Last week, one of my friends asked me to write a short text for her website. She wanted it to be some kind of fanfiction about the impressionist writer Rainer Maria Rilke. Well, she didn’t actually employ the word “fanfiction”, but she wanted me to invent a story about why the writer had spent a part of his life in Paris, mentioning, that it hadn’t necessarily need to be true – so basically fanfiction.

It’s very funny how things happen in life. Only a couple of days before, I had read an article about students being much more into literature than their teachers would have expected. They invent alternative story-endings, or add some funny details to their beloved book or movie characters lives, letting them experience great adventures and unexpected relationships. Although the author of the original book might not be too happy about the fan’s rich and wild imagination, I think that fanfiction is a very interesting and delightful way of interpreting a story. And in some cases, it even gives space to new productions, like Snow White as a horror movie. Well, this is more of a reinterpretation than fanfiction, but I think that it’s pretty close, though.
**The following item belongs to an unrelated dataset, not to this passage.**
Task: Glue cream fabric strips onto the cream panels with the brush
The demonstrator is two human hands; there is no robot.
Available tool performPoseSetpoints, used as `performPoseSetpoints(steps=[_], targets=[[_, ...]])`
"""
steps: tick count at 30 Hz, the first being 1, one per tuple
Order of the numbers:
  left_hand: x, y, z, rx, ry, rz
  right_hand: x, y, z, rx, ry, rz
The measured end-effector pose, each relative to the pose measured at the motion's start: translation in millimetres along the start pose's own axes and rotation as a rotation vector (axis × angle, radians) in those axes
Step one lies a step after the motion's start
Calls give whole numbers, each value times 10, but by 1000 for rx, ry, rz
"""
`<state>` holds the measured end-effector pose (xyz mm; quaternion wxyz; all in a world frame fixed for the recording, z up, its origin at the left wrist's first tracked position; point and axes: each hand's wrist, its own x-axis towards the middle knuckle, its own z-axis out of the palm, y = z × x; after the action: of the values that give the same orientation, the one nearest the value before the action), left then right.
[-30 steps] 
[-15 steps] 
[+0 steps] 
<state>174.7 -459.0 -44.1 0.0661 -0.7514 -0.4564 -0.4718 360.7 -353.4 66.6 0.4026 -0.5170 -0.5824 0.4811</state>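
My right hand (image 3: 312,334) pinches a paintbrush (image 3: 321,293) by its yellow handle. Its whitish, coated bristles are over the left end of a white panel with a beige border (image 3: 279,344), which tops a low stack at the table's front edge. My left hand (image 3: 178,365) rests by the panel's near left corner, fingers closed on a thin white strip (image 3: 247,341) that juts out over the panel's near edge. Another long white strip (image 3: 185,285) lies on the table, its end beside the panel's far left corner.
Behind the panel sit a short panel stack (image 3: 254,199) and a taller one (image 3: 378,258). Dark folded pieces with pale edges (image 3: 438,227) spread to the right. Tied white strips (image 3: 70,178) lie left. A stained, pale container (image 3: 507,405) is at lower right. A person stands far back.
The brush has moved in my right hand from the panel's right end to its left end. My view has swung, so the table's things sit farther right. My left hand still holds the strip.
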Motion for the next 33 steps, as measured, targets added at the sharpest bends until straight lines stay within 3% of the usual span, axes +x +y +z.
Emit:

While reading the article, I was already thinking about what I would do to the characters of Harry Potter. And since the book is so incredibly detailed, I found it quite hard to imagine anything which still would make sense to the book, but be totally new to the story. Also, I’m respecting my childhood heroes way too much to imagine them in a threesome or anything of this kind. (According to the article, people’s imagination is endless and touches all areas.) And so I came to the conclusion, that I would probably never write anything which can be categorized as fanfiction. Despite of all that, I surprisingly did, just a few days later, on the request of my friend. And it was fun! And since I had to do some research as well, like finding out more about Rilke’s biography, learning more about historic and cultural events which were important at that time, I actually upgraded my general knowledge.

And le voilà the text I finally wrote:

The Story of a Youth to Discover Paris

“Why Paris of all cities? That’s a good question.

It mostly was thanks to my friend Auguste Rodin, who had had a big influence on me taking this decision, after all, it was him who had offered me the position as his secretary. I could never have rejected such an offer, particularly as I have always been a great admirer of his artwork. And of course, Paris is a very scenic city, considerably more charming than London, which seems to be a little too gloomy for my taste. And considering that Sir Arthur Conan Doyle probably found the inspiration for The Adventures of Sherlock Holmes in current events, then I’m feeling a little uneasy about England. Besides, the weather there seems to dampen one’s mood and to make one miserable. I  do not want to deny at all that the English culture has its appeal and that it produced quite a few great and brilliant authors and artists, let’s just name Charles Dickens or William Turner. But it seems as if Paris was more pleasant after all.

I find it especially interesting that the Russian culture, which has always aroused my enthusiasm, has been following the French example. Who knows, if my friend hadn’t made this offer, I maybe would have traveled to Russia first. I think it’s a fascinating country.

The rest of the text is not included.